# '07 For '08 Can They Do That?



## quickshift (Jul 29, 2008)

Hi all, just wondering what a for sure way to tell the year of a trailer.Already put a 500.00 deposit on a '08 sydney 31rqs & will be picking it up fri and paying the remaining 26200.00 but are now questioning the year based on the interior color which is fawn (only found in 07 not the 08 catalouge) and the decals are consistant with the look on the 07 catalouge not the 08 cover.Any help would be appreciated.


----------



## CamperAndy (Aug 26, 2004)

The build date is on the VIN sticker.

If is is an early unit then there could be carry over on the interior material used. They will use it all before they move to the next material supply.


----------



## jetjane (Feb 8, 2007)

Hey Quickshift..........where are you located? I was just noticing the price you are going to pay for your new trailer and figured I'd chime in since it isn't too late yet to back out. IMO, it is a bit too high for that trailer, especially since the 2009's have been out for a while now. Lakeshore RV has one posted on Ebay for a Buy It Now price of $19,999 and it comes with $300 in gas cards. Click HERE for a link to it.


----------



## Oregon_Camper (Sep 13, 2004)

jetjane said:


> Hey Quickshift..........where are you located? I was just noticing the price you are going to pay for your new trailer and figured I'd chime in since it isn't too late yet to back out. IMO, it is a bit too high for that trailer, especially since the 2009's have been out for a while now. Lakeshore RV has one posted on Ebay for a Buy It Now price of $19,999 and it comes with $300 in gas cards. Click HERE for a link to it.


That is a heck of a good price (the ebay one)


----------



## skippershe (May 22, 2006)

Oregon_Camper said:


> Hey Quickshift..........where are you located? I was just noticing the price you are going to pay for your new trailer and figured I'd chime in since it isn't too late yet to back out. IMO, it is a bit too high for that trailer, especially since the 2009's have been out for a while now. Lakeshore RV has one posted on Ebay for a Buy It Now price of $19,999 and it comes with $300 in gas cards. Click HERE for a link to it.


That is a heck of a good price (the ebay one)








[/quote]
Yeah, wow...and a 24 hour hotline straight to Marci too








Worth a call if you ask me!


----------



## john7349 (Jan 13, 2008)

I believe the 10th digit in the VIN# indicates the Year of trailer.


----------



## onebadss (Jul 15, 2008)

I just bought a new 08 sydney 31RQS at Holman RV in July and paid $16991 for the trailer. It is also a LE (limited edition not limited equipment) model. Not sure what they have in stock but worth the look.


----------



## jetjane (Feb 8, 2007)

That's an even better deal!


----------



## Camper Louise (Aug 7, 2004)

Our new 31 RQS is a 2008 model purchased in February 08 at Lakeshore RV for $20,500 and it is FAWN.


----------



## quickshift (Jul 29, 2008)

some very interesting advice, thank you.I am in Alberta Canada, I can not believe the price difference.Definetly worth some more investigating.


----------



## KosinTrouble (Jul 18, 2005)

quickshift said:


> some very interesting advice, thank you.I am in Alberta Canada, I can not believe the price difference.Definetly worth some more investigating.

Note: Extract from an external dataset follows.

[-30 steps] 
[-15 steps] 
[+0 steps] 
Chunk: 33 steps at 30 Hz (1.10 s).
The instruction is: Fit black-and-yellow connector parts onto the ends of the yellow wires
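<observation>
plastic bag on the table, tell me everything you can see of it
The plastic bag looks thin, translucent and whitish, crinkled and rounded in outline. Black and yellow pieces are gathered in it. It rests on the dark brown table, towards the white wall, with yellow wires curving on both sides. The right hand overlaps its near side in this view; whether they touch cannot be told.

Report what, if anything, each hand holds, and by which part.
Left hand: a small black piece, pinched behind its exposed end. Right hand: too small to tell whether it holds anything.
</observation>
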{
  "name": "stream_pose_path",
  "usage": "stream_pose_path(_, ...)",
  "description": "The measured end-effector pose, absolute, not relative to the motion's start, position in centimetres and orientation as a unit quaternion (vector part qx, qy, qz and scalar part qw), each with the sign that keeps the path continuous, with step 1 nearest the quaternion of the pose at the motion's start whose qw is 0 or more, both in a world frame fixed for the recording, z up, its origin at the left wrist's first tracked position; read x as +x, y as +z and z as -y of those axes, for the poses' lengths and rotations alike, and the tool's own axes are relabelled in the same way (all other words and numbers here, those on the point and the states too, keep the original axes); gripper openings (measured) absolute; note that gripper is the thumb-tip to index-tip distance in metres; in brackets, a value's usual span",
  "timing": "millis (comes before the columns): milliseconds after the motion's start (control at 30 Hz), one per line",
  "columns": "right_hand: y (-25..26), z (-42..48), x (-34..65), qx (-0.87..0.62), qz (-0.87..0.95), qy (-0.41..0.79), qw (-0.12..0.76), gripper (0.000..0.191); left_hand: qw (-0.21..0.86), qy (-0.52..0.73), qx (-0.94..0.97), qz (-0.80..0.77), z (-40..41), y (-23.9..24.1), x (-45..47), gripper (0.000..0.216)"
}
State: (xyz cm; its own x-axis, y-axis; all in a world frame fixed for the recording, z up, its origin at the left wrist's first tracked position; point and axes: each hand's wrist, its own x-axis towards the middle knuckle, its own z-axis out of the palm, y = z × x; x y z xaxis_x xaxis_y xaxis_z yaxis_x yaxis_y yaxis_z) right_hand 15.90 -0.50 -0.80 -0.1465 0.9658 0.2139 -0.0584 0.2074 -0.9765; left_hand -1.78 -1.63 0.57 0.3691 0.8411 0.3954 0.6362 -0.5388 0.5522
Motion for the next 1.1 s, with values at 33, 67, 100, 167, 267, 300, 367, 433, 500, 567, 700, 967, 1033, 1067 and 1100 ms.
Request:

Yes we get bent over pretty hard here in alberta for RV prices. If it is from Novak in Calgary, they tend to be on the higher price range. But I dont know of any other places close to calgary that sell Outbacks. Good luck and keep shopping around.

Kos


----------



## Nathan (Jan 2, 2007)

You got lots of good tips on pricing if you feel like driving to MI or Ohio!








As for model and equipment, it's a bit confusing with trailers. My 2006 OB has diamond plate on the front, but other 06's don't. It seems they just make changes whenever they want (or as Andy said, run out of one thing).


----------



## quickshift (Jul 29, 2008)

Ya you hit it bang on, it is Novak in Calgary, and being that we really liked that model of rv that is pretty much the only place to go.


----------



## wolfwood (Sep 19, 2005)

quickshift said:


> Ya you hit it bang on, it is Novak in Calgary, and being that we really liked that model of rv that is pretty much the only place to go.

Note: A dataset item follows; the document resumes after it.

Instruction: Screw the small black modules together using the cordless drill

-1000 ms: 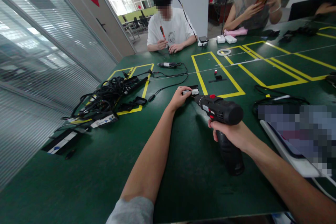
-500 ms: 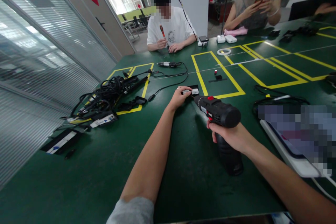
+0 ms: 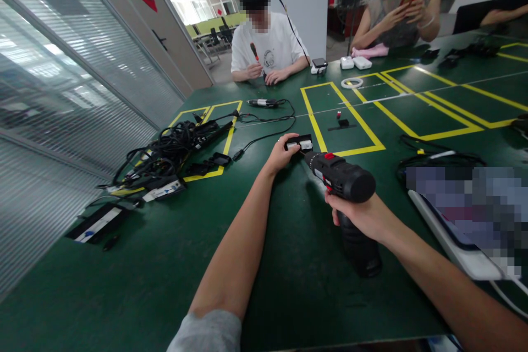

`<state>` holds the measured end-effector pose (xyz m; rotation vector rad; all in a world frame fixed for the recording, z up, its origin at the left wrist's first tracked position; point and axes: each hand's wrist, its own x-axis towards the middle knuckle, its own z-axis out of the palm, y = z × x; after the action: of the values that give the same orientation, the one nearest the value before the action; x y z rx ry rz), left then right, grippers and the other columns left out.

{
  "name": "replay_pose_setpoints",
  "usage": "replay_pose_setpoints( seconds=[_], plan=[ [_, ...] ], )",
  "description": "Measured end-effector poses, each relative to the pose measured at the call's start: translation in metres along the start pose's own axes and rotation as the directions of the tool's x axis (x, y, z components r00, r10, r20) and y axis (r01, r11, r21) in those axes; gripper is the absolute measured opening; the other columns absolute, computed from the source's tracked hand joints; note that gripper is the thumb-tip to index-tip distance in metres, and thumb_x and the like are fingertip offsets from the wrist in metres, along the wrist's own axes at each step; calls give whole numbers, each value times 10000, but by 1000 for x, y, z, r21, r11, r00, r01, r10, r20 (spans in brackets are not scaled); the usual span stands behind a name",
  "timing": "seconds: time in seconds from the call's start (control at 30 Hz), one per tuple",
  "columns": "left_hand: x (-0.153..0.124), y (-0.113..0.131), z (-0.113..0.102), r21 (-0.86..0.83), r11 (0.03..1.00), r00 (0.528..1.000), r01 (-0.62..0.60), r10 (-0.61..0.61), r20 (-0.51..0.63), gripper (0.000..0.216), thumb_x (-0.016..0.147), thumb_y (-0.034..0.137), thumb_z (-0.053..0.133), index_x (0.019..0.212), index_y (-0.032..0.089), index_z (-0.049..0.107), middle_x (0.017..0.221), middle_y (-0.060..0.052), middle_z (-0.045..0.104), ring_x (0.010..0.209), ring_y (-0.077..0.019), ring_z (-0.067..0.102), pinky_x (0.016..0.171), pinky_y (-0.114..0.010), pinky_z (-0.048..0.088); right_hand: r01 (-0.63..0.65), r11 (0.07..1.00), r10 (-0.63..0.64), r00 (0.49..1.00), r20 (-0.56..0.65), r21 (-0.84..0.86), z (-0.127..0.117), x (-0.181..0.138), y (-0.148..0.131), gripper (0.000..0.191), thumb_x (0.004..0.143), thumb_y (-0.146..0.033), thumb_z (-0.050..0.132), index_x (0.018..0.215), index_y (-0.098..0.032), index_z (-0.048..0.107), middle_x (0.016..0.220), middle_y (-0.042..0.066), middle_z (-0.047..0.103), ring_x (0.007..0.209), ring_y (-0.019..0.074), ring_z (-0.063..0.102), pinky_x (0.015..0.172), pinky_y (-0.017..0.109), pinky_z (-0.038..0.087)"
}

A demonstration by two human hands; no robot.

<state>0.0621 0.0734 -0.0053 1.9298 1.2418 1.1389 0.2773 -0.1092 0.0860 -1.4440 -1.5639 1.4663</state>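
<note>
My right hand (image 3: pixel 358 210) is wrapped round the grip of a black and red cordless drill (image 3: pixel 342 173). Its chuck points away from me and to the left, with the bit's end close to a small black box with a white label (image 3: pixel 306 144). Whether the bit touches the box I cannot tell. The box lies on the green table, and my left hand (image 3: pixel 284 153) grips its left end, thumb on the near side and fingers over the far side.
A heap of black cables and adapters (image 3: pixel 173 146) lies to the left, near a labelled black box (image 3: pixel 99 223). A white-edged tablet (image 3: pixel 449 236) is at right. Across the table a person in a white shirt (image 3: pixel 270 47) holds a screwdriver (image 3: pixel 254 53). Yellow tape (image 3: pixel 358 150) marks rectangles.
The drill's rear end has shifted very slightly left. More of the black box shows beside my left fingers, and its top looks a little more tilted towards me.
</note>
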Motion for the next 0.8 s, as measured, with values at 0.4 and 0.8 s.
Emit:
replay_pose_setpoints(
  seconds=[0.4, 0.8],
  plan=[
    [2, -12, 1, -72, 996, 999, 47, -46, 19, 469, 776, 306, 622, 1214, 155, 551, 1137, -84, 617, 1001, -199, 586, 928, -338, 464, -13, 1000, 13, 1000, -14, 26, 0, -2, -4, 63, 756, -246, 580, 768, -184, 580, 512, -3, 596, 521, 176, 601, 587, 307, 450],
    [2, -5, 1, -53, 996, 998, 67, -67, 9, 444, 777, 286, 614, 1198, 159, 555, 1121, -76, 620, 997, -200, 584, 917, -330, 468, 5, 999, -5, 1000, -9, 36, -1, -2, -4, 50, 751, -235, 582, 737, -188, 590, 494, -5, 585, 499, 165, 584, 550, 290, 436]
  ],
)
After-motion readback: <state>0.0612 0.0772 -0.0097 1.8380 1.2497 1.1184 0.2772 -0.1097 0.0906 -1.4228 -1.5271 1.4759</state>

There's also something (alot, actually) to be said for buying locally ... and ... if you like the shop ... having the connection when it comes time for service work. You may well NOT get the best response when you call to schedule work if you bought elsewhere. To some, that's worth a bit of extra $$$. A personal decision, no doubt. Good luck.


----------



## jetjane (Feb 8, 2007)

Being a Canadian myself, I should have guessed.







If that dealer has a good service department, then sometimes it is worth the extra money anyway.

On a side note........I noticed on that Ebay ad that Lakeshore now offers financing to Canadians. I wonder how they can do that and what kind of deal they can offer us?? That definitely offers more possibilities for Canadians so the local dealers better watch out!


----------



## Scoutr2 (Aug 21, 2006)

quickshift said:


> some very interesting advice, thank you.I am in Alberta Canada, I can not believe the price difference.Definetly worth some more investigating.


So, is that price in Canadian dollars? And there may be some import/export duties added to the price we pay here in the states. Just a couple things to consider and look into in case you should decide to come to the states to buy from a dealer here.

Mike


----------



## folsom_five (Jan 10, 2008)

An easy way to tell if the 31rqs you are looking at is an '07 or '08 is by looking at the entertainment cabinet.
In '07 and VERY early '08 models the entratainment center was a full height cabinet. Starting with the '08 LE models and all '08 models built after that, they changed the cabinet to a table with a cupboard over it.

Here is the pic from my 2008 31rqs.


----------



## jetjane (Feb 8, 2007)

Scoutr2 said:


> some very interesting advice, thank you.I am in Alberta Canada, I can not believe the price difference.Definetly worth some more investigating.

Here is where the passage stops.